EXERCISE DESCRIPTION:
Below is a listing; restate from it, character for character, the lines beginning at the line holding "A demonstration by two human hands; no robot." and ending at the line holding "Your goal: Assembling", both included.
-=-=-
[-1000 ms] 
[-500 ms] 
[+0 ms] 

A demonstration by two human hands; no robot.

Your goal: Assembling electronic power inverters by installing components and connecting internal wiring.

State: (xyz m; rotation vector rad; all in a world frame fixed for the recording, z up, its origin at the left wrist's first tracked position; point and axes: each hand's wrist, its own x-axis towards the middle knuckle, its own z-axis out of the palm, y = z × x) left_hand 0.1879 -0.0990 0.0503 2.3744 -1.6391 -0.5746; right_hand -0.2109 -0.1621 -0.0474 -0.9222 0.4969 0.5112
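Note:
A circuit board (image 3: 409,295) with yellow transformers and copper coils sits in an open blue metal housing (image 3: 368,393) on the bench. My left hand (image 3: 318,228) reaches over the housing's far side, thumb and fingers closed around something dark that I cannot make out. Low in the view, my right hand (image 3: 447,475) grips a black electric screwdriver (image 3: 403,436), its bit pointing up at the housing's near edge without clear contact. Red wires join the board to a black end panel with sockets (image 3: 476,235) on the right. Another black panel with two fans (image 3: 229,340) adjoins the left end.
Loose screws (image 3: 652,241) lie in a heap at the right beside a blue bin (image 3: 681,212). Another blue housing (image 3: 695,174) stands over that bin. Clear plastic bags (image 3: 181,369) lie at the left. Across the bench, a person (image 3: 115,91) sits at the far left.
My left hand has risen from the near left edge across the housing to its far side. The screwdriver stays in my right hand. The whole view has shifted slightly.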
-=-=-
RESULT OF THE TASK:
A demonstration by two human hands; no robot.

Your goal: Assembling electronic power inverters by installing components and connecting internal wiring.

This response contains the complete answer.